Deryn knelt to give Tazza’s head a rub, glad for once to see the lady boffin, who might know something about Tesla and Alek’s plans. Sticky-beaks could come in handy sometimes.
“Good afternoon, ma’am. I hope you’re well.”
“I am annoyed, at present.” Dr. Barlow turned to Newkirk. “Would you be so kind as to give Tazza his morning walk?”
“But, ma’am, Dylan already—,” the boy began, but a look from Dr. Barlow silenced him.
A moment later Newkirk was gone, having shut the door behind him without being told. The lady boffin sat down at the mess table and gestured at the remains of the middies’ lunch. Deryn set to clearing them, her brain spinning.
Was Dr. Barlow here to ask about her fight with Alek?
“If you would, Mr. Sharp, please describe the object you discovered in Mr. Tesla’s room.”
Deryn turned away with a stack of empty dishes, hiding her relief. “Oh, that. As I said, ma’am, it was round. A bit bigger than a football, but much heavier—probably solid iron.”
“Most certainly iron, Mr. Sharp, perhaps with some nickel. What of its shape?”
“Its shape? I didn’t get
that
good a look at it.” Deryn cleared away a pair of aluminum tea mugs. “I was under a bed in the dark, trying not to get caught!”
“Trying not to get caught,” the boffin’s loris said. “
Mr.
Sharp.”
Dr. Barlow waved a hand. “At which you succeeded admirably. But roughly what form did this iron football take? Was it a perfect sphere? Or a misshapen lump?”
Deryn sighed, trying to recall those long minutes of waiting while Tesla had drifted back to sleep. “It wasn’t perfect at all. It was knobbly on the surface.”
“Were these ‘knobbles’ smooth or jagged to the touch?”
“Mostly smooth, I suppose, like that bit I sawed off.” Deryn reached out a hand. “If you’ve still got it, ma’am, I’ll show you what I mean.”
“The sample is on the way to London, Mr. Sharp.”
“You sent it to the Admiralty?”
“No, to someone with intellect.”
“Oh,” Deryn said, a bit astonished that even Dr. Barlow needed help to solve this mystery.
The loris crawled down to sniff at the empty milk jug. The lady boffin’s eyes followed the beastie, her fingers drumming on the table.
“I am a species fabricator, Mr. Sharp, not a metallurgist. But what I’m asking is simple enough.” She leaned forward. “Would you say that Mr. Tesla’s find was natural or man-made?”
“You mean, was it cast iron?” Deryn remembered her hands on the object in the darkness. “Well, it was close enough to a sphere. But it was awfully banged up. Like a cannonball, I suppose,
after
it’s been shot through a cannon.”
“I see. And a cannonball is man-made.”
Dr. Barlow fell into silence, and the loris picked up the teacup in its tiny paws and studied it.
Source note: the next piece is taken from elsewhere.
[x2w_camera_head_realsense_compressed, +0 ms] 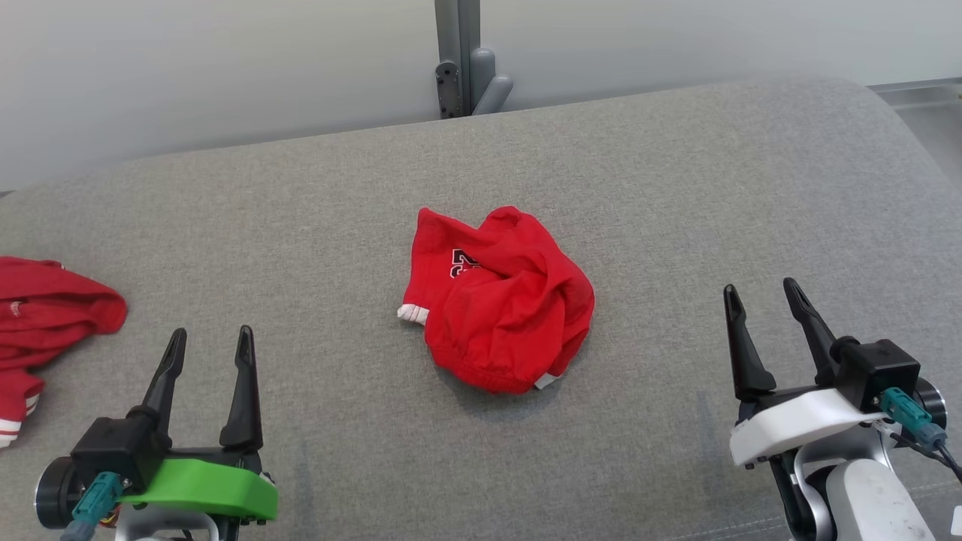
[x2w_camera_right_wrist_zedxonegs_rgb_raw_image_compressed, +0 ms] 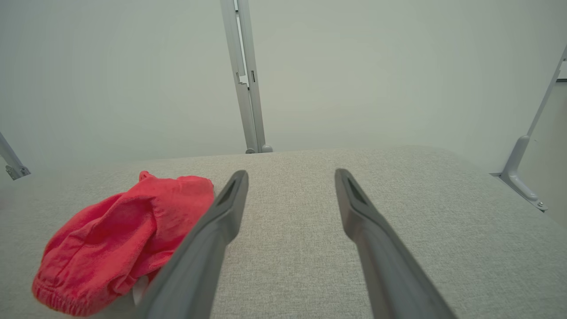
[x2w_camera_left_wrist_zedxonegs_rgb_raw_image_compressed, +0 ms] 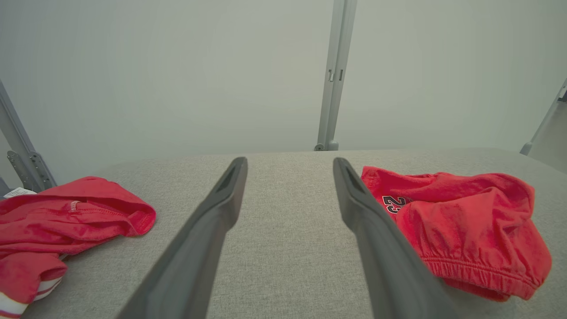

“Man-made,” it repeated softly. “
Mr.
Sharp.”
Deryn ignored the beastie. “Begging your pardon, ma’am, but that doesn’t make sense. To cause all that wreckage, a cannonball would have to be as big as a barking cathedral!”
“Mr. Sharp, you are forgetting a basic formula of physics. When calculating energy, mass is only one variable. And the other?”
“Velocity,” Deryn said, recalling the bosun’s lectures on artillery. “But to knock down a whole forest, how fast would a cannonball have to fly?”
“Astronomically fast. My colleagues will know exactly.” The lady boffin leaned back in her chair and sighed. “But London is a week way, even for our swiftest courier aquilines. And in the meantime Mr. Tesla spins his tales and takes us on a wild goose chase.”
“But we’re headed to fight the Germans, aren’t we?”
Dr. Barlow waved a hand before her face, as if a fly were bothering her. “We may briefly show the flag, but Mr. Tesla and Prince Aleksandar have convinced the captain to proceed to Tokyo. From there we can contact the Admiralty by underwater fiber.”
“What in blazes for?”
“Tesla will try to convince them to order us to New York.” The lady boffin snapped for the loris, which scampered back up her arm and onto her shoulder. “Where Goliath waits to stop the war.”
“What . . . go all the way to
America
?”
“Indeed, and all for a delusion.”
Deryn’s mind was spinning at the thought of crossing the Pacific, but she managed to ask, “You think Mr. Tesla’s lying?”